By Dmitry Solovyov
MOSCOW (Reuters) - Russian President Dmitry Medvedev said on Tuesday that Russia would rearm its military and boost its nuclear forces despite the raging economic crisis because U.S.-led NATO is expanding towards its borders.
Moscow has sent conflicting signals to Washington since the election of Barack Obama as U.S. president. The Kremlin says it wants to improve ties with the White House, but it has also taken steps to stem rising U.S. influence in ex-Soviet states.
"Attempts to expand the military infrastructure of NATO near the borders of our country are continuing," Medvedev told an annual meeting with Defence Ministry staff.
In Washington, White House spokesman Robert Gibbs said Medvedev's comments appeared aimed at Russian "domestic consumption" and dismissed any notion that NATO posed an offensive threat to Russia.
Russia saw plans by the previous U.S. administration to push for NATO membership for ex-Soviet Ukraine and Georgia, and to deploy elements of a missile shield in Eastern Europe, as a direct threat to its national security.
And, while welcoming Obama's desire to give ties a fresh start, Medvedev, who will meet Obama in London on April 1, has said he expects Washington to match declarations with deeds.
Medvedev told Russia's top military brass that the prospect of NATO's expansion, combined with the threat of local crises and international terrorism, "requires a modernization of our armed forces, giving them a new modern shape."
"The primary task is to increase the combat readiness of our forces. First of all, our strategic nuclear forces. They must be able to fulfil all the necessary tasks to ensure Russia's security," Medvedev said.
Alexander Sharavin, director of the Moscow-based Institute of Political and Military Analysis, said Russia "should not be carried away by this anti-NATO rhetoric."
"NATO's expansion in itself does not present any threat..." he told editorially independent radio Ekho Moskvy. "This organisation cannot present a threat -- it has multidirectional interests, because there are more than two dozen states there."
"America's aspirations have been aimed at getting access to mineral, energy and other resources of CIS countries, and it has actively supported processes aimed at ousting Russia from the area of its traditional interests," Interfax news agency quoted Russian Defence Minister Anatoly Serdyukov as telling the meeting with Medvedev.

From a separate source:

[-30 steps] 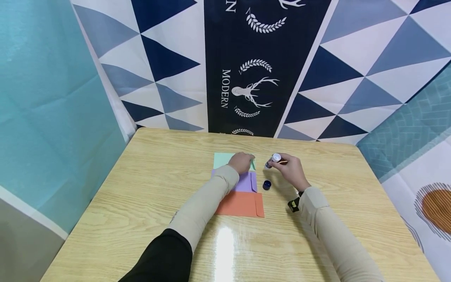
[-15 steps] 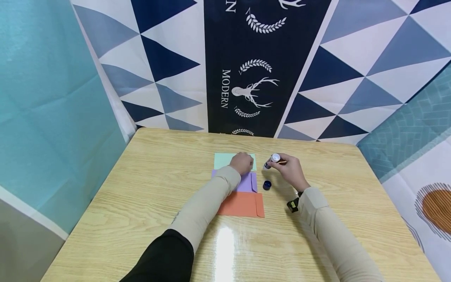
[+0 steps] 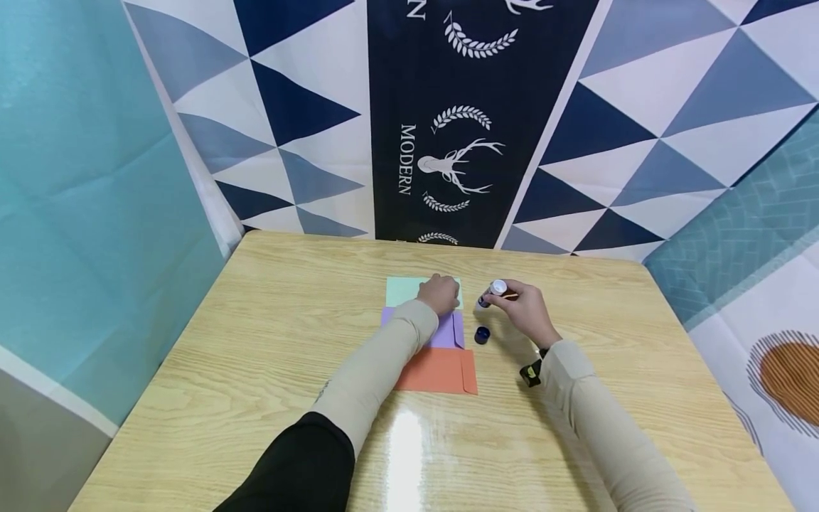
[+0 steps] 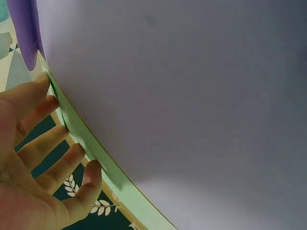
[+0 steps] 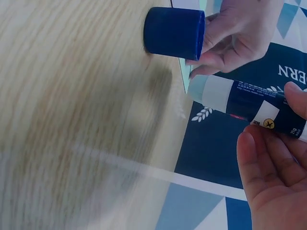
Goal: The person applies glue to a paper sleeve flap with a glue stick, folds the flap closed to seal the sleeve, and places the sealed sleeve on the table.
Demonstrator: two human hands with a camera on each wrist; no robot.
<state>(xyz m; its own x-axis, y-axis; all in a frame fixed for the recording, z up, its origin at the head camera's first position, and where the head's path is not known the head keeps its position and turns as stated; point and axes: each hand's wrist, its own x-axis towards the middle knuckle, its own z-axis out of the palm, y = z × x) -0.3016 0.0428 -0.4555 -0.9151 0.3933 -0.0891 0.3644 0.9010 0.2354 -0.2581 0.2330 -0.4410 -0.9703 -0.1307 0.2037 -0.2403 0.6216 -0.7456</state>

"ISSUES OF MUTUAL CONCERN"
The United States expressed no concerns about Medvedev's announcement.
"NATO and the United States have worked, and will continue to work, with Russia on issues of mutual concern, specifically in areas of terrorism and (nuclear) proliferation," Gibbs told reporters at a daily briefing.
The State Department said the Obama administration looked forward to a "very productive" relationship with Russia.
Russia and its ex-Soviet allies in Central Asia have allowed transits of non-military NATO cargo across their territories en route to U.S.-led military operations in Afghanistan.
But almost simultaneously, Kyrgyzstan decided last month to close a strategic U.S. air base after securing more than $2 billion (1.4 billion pounds) in loans and aid from Russia.
After the meeting with Medvedev, the commander of Russian strategic nuclear forces said Russia would soon deploy its first regiment of RS-24 intercontinental ballistic missiles, an upgraded version of the formidable Topol-M mobile complex.
The new missiles would enter service after December 5, when Russia's START-1 (Strategic Arms Reduction) Treaty with the United States is due to expire, local news agencies quoted Colonel-General Nikolai Solovtsov as saying.
Facing scathing opposition criticism and staunch resistance from many generals, the Kremlin launched an ambitious reform this year to make the largely demoralized armed forces smaller, more mobile and better equipped.
Military experts say the reform was prompted by Russia's five-day war with Georgia in August. Russian troops quickly advanced and seized large chunks of Georgian land after Tbilisi tried to retake its rebel South Ossetia province by force.
But the war also exposed a lack of modern equipment, such as high-precision bombs, modern communications and spy drones.